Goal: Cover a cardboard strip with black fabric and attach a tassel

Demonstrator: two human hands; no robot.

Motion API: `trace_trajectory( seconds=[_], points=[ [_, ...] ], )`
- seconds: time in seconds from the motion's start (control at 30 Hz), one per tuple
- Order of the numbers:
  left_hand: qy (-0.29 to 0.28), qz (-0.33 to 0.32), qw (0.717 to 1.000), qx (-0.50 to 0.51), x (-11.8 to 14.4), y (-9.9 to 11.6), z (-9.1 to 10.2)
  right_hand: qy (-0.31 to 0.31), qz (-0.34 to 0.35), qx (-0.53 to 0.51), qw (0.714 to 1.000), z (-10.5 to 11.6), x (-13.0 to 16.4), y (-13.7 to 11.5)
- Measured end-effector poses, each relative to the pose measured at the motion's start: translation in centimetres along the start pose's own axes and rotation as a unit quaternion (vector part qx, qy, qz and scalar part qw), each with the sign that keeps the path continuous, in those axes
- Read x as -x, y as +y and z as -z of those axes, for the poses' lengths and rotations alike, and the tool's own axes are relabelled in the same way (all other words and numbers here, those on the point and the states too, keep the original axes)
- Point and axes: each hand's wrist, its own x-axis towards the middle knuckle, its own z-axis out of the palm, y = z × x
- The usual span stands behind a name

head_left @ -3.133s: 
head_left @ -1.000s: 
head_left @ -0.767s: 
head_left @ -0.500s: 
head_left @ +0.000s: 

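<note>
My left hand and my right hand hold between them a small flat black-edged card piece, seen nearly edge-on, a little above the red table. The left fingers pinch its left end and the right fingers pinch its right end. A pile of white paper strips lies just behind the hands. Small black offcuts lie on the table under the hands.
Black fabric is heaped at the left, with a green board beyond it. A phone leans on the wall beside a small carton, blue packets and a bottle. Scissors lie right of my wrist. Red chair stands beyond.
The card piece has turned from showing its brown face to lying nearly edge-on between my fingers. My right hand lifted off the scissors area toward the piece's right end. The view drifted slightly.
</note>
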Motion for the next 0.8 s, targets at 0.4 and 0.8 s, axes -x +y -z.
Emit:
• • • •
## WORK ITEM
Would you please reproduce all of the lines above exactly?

## RESPONSE BOX
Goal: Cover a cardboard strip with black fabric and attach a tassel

Demonstrator: two human hands; no robot.

Motion API: `trace_trajectory( seconds=[_], points=[ [_, ...] ], )`
- seconds: time in seconds from the motion's start (control at 30 Hz), one per tuple
- Order of the numbers:
  left_hand: qy (-0.29 to 0.28), qz (-0.33 to 0.32), qw (0.717 to 1.000), qx (-0.50 to 0.51), x (-11.8 to 14.4), y (-9.9 to 11.6), z (-9.1 to 10.2)
  right_hand: qy (-0.31 to 0.31), qz (-0.34 to 0.35), qx (-0.53 to 0.51), qw (0.714 to 1.000), z (-10.5 to 11.6), x (-13.0 to 16.4), y (-13.7 to 11.5)
- Measured end-effector poses, each relative to the pose measured at the motion's start: translation in centimetres along the start pose's own axes and rotation as a unit quaternion (vector part qx, qy, qz and scalar part qw), each with the sign that keeps the path continuous, in those axes
- Read x as -x, y as +y and z as -z of those axes, for the poses' lengths and rotations alike, and the tool's own axes are relabelled in the same way (all other words and numbers here, those on the point and the states too, keep the original axes)
- Point and axes: each hand's wrist, its own x-axis towards the middle knuckle, its own z-axis out of the palm, y = z × x
- The usual span stands behind a name

head_left @ -3.133s: 
head_left @ -1.000s: 
head_left @ -0.767s: 
head_left @ -0.500s: 
head_left @ +0.000s: 

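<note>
My left hand and my right hand hold between them a small flat black-edged card piece, seen nearly edge-on, a little above the red table. The left fingers pinch its left end and the right fingers pinch its right end. A pile of white paper strips lies just behind the hands. Small black offcuts lie on the table under the hands.
Black fabric is heaped at the left, with a green board beyond it. A phone leans on the wall beside a small carton, blue packets and a bottle. Scissors lie right of my wrist. Red chair stands beyond.
The card piece has turned from showing its brown face to lying nearly edge-on between my fingers. My right hand lifted off the scissors area toward the piece's right end. The view drifted slightly.
</note>
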Motion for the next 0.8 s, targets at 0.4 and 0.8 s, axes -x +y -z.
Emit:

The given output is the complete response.